Experimental investigation of the characteristics of combustion in the full hydrogen blending range of methane-hydrogen mixtures in a MILD model combustor

Abstract

MILD combustion technology is expected to enable safe and stable low-emission combustion of hydrogen-doped fuels, or pure hydrogen fuels, in gas turbines designed for zero-carbon emissions. To improve combustion stability at high hydrogen content while maintaining low NOx emissions, a MILD model combustor was modified, specifically the upstream fuel/air distribution and mixing method. And the combustion stability of the modified MILD combustor was significantly extended. Here, the combustion characteristics of the modified MILD combustor are experimentally investigated at 0–100% hydrogen contents. The investigation results demonstrate that unlike the combustion stability region at low hydrogen concentrations, a narrow thermoacoustic instability region occurs at 60% hydrogen content. As the hydrogen content increases, the instability region becomes narrower while shifting towards lower equivalence ratios.
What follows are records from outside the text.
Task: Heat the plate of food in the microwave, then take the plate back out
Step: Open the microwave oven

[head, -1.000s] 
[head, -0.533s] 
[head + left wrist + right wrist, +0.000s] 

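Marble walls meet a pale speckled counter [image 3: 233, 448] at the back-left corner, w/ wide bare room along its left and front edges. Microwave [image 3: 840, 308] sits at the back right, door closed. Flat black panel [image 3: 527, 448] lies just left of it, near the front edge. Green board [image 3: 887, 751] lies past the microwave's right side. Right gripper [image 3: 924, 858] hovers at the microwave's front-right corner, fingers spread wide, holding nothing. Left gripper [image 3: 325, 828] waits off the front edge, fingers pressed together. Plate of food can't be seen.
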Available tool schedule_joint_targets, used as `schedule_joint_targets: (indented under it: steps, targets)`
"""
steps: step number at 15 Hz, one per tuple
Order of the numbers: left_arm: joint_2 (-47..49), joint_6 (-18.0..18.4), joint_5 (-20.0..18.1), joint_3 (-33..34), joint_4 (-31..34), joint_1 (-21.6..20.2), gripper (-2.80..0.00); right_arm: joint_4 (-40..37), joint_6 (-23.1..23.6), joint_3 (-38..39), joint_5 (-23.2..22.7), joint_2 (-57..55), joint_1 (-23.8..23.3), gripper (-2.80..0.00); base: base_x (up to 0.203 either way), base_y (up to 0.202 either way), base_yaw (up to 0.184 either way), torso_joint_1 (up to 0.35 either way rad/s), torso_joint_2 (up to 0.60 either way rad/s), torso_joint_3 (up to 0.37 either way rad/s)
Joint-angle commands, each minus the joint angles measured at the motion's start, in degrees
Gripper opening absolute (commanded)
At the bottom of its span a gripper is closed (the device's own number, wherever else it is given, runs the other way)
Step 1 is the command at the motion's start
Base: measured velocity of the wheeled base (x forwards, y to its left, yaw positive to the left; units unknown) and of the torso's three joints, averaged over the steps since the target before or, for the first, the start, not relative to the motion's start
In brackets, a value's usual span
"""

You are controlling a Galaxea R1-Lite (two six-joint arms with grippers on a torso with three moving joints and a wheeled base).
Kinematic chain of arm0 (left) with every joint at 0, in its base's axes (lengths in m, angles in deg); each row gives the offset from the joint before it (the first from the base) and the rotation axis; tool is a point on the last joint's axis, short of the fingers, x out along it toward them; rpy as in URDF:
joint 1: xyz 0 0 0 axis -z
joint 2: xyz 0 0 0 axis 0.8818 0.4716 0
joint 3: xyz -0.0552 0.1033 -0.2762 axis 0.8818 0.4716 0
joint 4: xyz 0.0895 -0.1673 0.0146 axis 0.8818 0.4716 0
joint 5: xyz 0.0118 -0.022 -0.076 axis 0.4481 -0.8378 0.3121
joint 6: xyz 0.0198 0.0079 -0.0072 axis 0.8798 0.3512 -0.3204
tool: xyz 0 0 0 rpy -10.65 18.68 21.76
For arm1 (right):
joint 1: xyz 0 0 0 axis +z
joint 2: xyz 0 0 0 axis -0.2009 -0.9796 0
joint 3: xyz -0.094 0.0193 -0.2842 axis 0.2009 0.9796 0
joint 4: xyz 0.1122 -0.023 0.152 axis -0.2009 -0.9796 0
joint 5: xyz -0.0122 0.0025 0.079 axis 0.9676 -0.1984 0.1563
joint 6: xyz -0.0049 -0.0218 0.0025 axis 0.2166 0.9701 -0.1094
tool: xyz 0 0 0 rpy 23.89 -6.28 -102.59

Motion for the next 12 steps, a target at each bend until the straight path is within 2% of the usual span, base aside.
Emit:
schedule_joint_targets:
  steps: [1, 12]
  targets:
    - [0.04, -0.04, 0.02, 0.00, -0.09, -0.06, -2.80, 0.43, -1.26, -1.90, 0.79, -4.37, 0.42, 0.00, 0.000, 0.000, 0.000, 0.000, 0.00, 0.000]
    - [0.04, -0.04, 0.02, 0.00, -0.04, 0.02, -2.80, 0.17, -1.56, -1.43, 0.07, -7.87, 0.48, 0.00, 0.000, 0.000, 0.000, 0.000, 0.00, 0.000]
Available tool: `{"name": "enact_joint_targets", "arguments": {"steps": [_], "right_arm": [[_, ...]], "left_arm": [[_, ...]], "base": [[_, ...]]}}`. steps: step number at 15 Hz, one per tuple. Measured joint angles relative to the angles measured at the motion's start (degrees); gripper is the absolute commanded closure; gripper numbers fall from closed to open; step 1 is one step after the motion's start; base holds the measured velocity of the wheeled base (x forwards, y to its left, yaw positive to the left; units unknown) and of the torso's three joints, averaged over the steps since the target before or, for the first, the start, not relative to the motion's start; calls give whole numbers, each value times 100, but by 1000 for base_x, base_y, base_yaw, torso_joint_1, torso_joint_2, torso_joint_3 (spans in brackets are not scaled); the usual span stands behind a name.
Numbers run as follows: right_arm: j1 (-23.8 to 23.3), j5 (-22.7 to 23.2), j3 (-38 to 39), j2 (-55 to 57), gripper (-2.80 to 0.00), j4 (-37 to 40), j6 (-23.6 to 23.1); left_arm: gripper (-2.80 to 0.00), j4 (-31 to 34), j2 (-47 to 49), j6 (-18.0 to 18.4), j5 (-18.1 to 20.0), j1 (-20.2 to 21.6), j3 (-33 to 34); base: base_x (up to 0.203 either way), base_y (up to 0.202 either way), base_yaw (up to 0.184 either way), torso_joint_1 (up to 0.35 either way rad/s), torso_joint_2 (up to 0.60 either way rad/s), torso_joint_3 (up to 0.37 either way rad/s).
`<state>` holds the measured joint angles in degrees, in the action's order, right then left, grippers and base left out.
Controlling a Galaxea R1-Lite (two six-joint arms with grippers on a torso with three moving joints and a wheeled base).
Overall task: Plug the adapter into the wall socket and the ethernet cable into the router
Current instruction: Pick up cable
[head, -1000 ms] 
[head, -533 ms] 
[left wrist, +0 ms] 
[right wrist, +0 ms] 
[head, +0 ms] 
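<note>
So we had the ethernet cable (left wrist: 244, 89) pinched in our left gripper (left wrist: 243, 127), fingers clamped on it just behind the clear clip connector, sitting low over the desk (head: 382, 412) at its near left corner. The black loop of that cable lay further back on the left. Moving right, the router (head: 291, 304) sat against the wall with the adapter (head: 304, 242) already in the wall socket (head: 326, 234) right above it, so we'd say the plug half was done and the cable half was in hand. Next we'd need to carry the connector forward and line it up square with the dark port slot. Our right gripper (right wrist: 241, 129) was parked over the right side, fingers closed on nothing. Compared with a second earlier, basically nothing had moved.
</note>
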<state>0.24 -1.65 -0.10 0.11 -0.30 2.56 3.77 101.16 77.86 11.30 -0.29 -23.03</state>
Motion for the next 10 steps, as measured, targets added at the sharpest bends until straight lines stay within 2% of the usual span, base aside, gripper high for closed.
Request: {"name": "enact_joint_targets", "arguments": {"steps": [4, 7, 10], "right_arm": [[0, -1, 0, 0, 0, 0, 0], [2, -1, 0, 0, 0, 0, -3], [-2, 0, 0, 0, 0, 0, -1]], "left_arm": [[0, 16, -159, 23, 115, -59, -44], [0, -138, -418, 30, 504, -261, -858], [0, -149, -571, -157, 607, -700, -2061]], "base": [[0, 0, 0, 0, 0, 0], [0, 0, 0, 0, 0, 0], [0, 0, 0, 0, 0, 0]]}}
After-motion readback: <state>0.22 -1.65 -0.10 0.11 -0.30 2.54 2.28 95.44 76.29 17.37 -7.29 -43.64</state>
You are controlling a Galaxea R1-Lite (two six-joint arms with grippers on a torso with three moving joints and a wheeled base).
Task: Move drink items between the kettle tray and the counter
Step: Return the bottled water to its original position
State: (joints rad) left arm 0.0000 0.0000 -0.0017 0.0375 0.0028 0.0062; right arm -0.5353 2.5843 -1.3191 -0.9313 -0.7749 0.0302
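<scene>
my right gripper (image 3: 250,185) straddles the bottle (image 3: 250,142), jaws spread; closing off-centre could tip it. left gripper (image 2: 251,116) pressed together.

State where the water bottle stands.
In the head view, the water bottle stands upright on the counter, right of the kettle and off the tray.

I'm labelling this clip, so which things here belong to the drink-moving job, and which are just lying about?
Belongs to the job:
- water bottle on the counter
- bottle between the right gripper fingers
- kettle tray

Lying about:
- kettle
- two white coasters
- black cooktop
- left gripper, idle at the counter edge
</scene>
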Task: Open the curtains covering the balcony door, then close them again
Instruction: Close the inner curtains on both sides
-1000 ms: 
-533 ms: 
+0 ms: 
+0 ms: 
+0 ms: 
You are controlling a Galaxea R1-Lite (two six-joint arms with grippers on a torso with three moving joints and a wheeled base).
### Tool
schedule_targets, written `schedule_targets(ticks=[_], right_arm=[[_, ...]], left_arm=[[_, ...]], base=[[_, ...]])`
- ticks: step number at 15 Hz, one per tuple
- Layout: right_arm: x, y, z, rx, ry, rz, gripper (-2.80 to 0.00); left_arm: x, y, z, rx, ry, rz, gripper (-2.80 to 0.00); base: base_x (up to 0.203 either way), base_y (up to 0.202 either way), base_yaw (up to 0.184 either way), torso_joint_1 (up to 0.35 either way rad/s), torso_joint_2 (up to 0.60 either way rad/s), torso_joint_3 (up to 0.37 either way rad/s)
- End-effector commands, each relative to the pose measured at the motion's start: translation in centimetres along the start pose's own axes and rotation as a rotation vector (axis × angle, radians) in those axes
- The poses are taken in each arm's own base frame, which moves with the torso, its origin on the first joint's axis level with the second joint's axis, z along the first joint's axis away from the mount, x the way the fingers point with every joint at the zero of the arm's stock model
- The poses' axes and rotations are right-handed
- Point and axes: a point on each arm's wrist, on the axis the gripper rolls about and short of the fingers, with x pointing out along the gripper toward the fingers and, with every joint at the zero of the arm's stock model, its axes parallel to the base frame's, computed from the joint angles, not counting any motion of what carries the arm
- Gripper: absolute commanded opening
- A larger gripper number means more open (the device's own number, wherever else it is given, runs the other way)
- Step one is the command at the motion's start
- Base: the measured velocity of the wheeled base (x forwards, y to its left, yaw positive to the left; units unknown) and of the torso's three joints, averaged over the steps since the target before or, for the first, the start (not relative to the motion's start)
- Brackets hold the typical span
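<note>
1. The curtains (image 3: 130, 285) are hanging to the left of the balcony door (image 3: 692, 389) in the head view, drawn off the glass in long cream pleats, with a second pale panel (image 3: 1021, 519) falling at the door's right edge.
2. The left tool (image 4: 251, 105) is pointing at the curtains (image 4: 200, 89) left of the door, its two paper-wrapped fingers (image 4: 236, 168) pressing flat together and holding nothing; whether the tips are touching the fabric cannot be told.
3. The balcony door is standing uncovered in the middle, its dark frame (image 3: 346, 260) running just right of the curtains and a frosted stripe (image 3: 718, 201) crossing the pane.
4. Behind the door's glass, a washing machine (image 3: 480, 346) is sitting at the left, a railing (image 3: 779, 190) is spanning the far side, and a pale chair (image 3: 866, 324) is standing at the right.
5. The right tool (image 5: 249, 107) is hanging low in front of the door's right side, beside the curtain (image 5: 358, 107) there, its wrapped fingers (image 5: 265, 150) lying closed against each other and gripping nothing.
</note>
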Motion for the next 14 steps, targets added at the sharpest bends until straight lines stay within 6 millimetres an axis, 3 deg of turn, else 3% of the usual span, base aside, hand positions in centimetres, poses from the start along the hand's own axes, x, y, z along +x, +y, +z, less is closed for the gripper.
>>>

The change in hydrogen content is accompanied by a significant peak energy migration of the dynamic pressure. The OH* chemiluminescence images showed that the heat release zone became more concentrated with increasing hydrogen content. And the dominance of high-frequency peak energy correlates to lateral motion, whereas the dominance of low-frequency peak energy corresponds to axial motion. This transition in flame dynamics occurs not only for different hydrogen contents but also for different equivalence ratios of pure hydrogen combustion. In contrast, NOx emissions are not sensitive to hydrogen content. At the same time, the MILD model combustor produces low emissions, with NOx emissions of less than 10 ppm@15%O2 at adiabatic flame temperatures ranging from 1200 K to 2100 K. These results show that the MILD model combustor has favorable fuel suitability.